That's pretty much my attitude about religions and about any individuals claiming to speak for God to the world. What is essential to me is the values which would make God worthy of worship. Sticking to those is what matters to me. If there is a good God, I think that,--at least for me--that adherence to good values is the best course to approach God. I was a child born in the covenant and raised in the church. So now I am an atheist who still believes in the core values that made God worthy of my personal worship when I decided He was at about five years old.

So I think that religion matters much less than righteousness.
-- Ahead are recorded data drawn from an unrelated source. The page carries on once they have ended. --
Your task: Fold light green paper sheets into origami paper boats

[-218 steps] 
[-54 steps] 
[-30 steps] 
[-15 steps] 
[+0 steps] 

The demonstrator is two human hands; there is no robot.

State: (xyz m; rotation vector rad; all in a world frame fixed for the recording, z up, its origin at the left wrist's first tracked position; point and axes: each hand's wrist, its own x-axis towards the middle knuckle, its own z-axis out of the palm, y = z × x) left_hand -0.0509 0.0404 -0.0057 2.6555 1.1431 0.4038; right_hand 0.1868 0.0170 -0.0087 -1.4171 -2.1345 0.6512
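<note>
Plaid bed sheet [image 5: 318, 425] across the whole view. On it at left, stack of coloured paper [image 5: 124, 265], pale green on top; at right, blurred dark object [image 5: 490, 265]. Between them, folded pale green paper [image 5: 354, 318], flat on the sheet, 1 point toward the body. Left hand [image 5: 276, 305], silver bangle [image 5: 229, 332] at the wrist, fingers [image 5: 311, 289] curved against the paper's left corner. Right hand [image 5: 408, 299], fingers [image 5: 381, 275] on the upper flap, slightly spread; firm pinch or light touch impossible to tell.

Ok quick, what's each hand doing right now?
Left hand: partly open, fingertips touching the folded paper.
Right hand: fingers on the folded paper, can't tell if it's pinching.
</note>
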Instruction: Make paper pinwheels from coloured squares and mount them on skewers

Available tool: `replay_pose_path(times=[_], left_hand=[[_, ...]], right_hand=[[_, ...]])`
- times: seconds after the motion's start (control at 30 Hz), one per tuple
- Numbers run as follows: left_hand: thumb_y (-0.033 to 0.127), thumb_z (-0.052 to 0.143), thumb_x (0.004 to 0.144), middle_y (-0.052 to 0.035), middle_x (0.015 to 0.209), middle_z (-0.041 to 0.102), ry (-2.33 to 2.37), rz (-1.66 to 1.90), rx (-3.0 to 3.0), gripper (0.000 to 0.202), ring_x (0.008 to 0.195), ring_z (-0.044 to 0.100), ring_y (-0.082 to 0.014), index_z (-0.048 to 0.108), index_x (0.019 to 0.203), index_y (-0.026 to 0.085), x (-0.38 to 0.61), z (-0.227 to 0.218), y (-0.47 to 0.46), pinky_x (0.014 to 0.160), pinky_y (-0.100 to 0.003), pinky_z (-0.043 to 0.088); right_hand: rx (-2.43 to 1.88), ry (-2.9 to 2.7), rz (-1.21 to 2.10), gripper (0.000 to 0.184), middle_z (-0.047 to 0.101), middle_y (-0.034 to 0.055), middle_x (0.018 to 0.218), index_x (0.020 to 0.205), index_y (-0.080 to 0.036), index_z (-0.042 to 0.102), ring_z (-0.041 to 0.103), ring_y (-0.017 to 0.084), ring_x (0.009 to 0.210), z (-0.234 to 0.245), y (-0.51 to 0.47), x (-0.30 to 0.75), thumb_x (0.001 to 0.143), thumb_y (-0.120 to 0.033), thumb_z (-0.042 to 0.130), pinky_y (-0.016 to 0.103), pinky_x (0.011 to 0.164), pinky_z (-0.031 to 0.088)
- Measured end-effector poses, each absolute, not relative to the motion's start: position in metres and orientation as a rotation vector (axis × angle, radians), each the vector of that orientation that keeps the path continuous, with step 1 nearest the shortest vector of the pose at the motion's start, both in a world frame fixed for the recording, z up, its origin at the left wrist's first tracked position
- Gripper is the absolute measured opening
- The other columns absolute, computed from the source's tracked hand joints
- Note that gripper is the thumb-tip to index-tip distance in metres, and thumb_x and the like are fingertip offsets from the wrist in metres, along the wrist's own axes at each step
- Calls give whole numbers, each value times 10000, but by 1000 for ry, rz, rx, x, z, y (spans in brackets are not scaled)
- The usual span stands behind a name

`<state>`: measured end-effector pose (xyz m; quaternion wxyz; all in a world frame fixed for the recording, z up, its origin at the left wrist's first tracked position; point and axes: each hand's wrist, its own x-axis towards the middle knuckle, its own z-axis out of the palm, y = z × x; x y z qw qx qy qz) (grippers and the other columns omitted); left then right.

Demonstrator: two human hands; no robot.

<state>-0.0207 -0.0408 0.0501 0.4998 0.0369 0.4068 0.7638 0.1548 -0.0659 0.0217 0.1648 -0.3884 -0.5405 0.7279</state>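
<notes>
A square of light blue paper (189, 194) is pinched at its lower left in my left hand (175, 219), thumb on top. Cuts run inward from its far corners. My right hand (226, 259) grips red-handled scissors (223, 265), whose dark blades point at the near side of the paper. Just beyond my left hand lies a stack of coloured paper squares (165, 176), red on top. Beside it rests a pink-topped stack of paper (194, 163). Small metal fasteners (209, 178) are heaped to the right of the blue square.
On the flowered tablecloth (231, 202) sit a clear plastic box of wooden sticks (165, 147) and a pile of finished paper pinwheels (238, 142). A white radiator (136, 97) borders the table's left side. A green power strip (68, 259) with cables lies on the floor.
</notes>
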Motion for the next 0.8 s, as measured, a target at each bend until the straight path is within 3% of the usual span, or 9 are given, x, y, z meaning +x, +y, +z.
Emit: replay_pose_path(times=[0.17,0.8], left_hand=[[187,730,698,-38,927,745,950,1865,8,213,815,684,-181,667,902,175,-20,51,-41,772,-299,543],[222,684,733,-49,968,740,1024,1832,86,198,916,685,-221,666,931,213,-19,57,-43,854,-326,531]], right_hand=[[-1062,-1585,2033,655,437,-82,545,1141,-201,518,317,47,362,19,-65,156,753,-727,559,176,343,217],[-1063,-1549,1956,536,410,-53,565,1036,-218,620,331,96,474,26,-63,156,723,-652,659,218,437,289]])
If there is a God, I hope God is righteous.

What would happen, even in the face of doubt, if you decided to act AS IF there IS such a righteous Being, and do everything you could do to emulate those values such a Being would have?

I did that.

And then postulate that to actually BE such a Being, he or she would have to be able to communicate with his/her children, to coach them along the path to help them also be righteous?  

But He/She could not be too obvious in training the children, or it would not be meritorious for them to follow, they would be just little robots doing what they were told, while the ideal would be for them to be good on their own motivation.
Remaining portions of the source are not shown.